Nero membuka mulutnya, pertanyaan membakar di ujung lidahnya saat suara dari pintu kamar yang terbuka membuatnya mundur. Dia berdiri dan segera melangkah menjauh tepat di saat seorang wanita memasuki ruangan. Nero memperhatikan pola abu-abu di sisi wajahnya dan pakaian yang menandainya sebagai penyembuh sebelum akhirnya benar-benar mundur.

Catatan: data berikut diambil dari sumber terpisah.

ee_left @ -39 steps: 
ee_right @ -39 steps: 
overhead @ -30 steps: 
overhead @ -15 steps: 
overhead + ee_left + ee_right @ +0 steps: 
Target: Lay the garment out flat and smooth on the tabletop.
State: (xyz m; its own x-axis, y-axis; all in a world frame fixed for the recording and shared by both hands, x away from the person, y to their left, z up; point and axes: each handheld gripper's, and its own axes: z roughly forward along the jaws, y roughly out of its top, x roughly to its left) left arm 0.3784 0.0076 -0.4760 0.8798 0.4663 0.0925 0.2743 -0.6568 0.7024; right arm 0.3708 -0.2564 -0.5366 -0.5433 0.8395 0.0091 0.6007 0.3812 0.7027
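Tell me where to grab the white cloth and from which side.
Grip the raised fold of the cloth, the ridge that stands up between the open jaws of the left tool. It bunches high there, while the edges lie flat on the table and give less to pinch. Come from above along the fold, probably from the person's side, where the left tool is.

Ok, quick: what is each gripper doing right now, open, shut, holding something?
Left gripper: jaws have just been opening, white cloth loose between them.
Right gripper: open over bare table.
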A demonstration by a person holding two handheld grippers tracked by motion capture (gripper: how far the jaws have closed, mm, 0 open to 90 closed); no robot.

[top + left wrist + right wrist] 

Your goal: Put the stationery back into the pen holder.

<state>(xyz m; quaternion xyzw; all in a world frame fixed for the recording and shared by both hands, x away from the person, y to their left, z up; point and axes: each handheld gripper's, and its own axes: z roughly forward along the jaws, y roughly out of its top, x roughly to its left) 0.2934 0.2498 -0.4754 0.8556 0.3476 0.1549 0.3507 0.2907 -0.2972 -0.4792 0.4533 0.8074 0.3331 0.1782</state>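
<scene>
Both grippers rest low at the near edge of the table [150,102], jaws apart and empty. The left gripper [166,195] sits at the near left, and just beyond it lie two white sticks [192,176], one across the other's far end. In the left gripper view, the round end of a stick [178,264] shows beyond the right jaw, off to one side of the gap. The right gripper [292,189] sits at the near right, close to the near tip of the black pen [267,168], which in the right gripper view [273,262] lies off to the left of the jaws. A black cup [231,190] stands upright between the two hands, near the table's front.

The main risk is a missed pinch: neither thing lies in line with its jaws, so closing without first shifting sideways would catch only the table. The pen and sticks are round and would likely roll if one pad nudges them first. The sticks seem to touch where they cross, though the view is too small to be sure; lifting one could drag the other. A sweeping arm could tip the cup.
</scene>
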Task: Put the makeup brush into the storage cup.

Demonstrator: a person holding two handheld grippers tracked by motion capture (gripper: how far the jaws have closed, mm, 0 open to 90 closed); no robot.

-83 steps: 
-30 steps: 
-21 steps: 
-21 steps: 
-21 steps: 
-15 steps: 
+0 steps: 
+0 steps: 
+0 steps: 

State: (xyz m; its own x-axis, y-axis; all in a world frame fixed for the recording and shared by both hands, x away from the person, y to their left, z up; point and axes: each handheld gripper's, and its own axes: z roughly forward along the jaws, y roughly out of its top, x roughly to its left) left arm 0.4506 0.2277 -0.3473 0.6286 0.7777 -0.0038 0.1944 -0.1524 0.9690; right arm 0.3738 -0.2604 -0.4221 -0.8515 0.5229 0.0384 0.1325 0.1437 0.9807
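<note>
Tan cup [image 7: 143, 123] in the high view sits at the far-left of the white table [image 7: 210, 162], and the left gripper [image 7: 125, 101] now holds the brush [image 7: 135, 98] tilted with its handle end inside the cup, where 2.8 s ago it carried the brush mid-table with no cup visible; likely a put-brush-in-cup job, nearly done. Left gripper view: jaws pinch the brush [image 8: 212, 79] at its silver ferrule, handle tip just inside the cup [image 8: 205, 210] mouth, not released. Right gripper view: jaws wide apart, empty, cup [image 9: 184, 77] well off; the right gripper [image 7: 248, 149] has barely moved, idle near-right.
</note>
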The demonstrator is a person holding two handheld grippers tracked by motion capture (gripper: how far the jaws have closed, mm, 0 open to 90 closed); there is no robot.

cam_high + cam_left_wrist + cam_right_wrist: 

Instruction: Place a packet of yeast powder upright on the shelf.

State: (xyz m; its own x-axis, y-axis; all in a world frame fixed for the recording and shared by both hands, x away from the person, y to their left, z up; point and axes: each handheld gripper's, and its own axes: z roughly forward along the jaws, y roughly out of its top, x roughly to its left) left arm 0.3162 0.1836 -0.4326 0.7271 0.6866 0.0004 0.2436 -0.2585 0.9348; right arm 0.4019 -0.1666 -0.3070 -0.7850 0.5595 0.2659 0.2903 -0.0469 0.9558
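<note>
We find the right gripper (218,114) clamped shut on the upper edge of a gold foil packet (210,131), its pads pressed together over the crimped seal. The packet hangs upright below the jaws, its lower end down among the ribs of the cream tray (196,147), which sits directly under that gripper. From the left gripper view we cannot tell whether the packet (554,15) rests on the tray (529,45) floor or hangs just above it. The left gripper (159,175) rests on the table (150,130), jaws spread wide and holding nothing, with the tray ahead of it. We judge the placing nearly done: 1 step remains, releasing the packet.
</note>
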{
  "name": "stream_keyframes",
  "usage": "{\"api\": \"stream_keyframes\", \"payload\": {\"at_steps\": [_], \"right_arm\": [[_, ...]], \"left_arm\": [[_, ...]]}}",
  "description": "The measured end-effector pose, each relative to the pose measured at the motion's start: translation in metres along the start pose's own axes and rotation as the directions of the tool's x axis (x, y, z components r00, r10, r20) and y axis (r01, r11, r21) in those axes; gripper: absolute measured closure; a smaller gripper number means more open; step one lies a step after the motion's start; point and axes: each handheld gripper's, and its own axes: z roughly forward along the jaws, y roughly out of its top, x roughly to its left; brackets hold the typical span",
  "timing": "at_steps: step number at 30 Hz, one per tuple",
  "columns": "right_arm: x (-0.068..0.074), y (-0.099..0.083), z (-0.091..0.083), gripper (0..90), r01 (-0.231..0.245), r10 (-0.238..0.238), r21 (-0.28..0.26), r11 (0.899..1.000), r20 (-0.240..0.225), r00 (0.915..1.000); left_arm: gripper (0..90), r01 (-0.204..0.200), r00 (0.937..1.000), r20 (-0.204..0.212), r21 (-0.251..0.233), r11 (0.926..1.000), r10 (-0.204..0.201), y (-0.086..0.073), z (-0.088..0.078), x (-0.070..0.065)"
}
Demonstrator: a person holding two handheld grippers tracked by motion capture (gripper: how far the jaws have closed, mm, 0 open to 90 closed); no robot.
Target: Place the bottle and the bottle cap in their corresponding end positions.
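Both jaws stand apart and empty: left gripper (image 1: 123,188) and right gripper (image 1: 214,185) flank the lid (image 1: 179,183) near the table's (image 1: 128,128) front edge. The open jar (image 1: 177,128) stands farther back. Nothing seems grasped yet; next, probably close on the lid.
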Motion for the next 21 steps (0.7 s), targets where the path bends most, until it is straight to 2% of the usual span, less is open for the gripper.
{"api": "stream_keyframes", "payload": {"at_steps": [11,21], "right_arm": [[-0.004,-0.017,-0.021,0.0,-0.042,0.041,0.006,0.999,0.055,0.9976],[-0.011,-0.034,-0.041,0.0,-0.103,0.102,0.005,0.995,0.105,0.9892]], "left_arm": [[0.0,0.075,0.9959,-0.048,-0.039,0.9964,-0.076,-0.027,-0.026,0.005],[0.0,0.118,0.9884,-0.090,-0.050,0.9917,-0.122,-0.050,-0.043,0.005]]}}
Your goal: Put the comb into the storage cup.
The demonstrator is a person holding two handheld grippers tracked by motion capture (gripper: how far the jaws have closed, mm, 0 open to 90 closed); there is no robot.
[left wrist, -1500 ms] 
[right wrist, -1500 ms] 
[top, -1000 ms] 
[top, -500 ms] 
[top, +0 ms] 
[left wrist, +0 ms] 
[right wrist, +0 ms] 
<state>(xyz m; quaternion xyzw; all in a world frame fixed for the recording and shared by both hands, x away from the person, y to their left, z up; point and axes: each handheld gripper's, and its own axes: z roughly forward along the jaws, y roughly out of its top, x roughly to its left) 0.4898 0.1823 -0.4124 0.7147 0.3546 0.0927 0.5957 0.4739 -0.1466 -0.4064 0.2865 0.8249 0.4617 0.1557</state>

"Aku akan mengurus Nona Cassia mulai dari sini, kamu dipersilakan untuk menunggu di ruangan lain, Griseo Marinus," ucap Penyembuh itu dengan tenang, Nero mengangguk singkat. Meski dia tetap tinggal sedikit lebih lama saat Penyembuh mulai merajut kulit dan daging yang rusak. Karena itulah dia masih dapat mendengar kata-kata Penyembuh pada Nona Cassia. "Kaisar memberikan perintah yang spesifik. Aku diminta untuk menyembuhkan dan menghilangkan bekas luka, tapi tidak dengan rasa sakitnya. Itu berarti kamu masih akan merasa sakit untuk setidaknya hari kedelapan."
Jika Nona Cassia memiliki protes keberatan, Nero tidak pernah mendengarnya.
***
Update yay! Argh senang sekali bisa updete, yay yay, aku lupa rasanya kepuasan update seperti ini yuhuuu!!!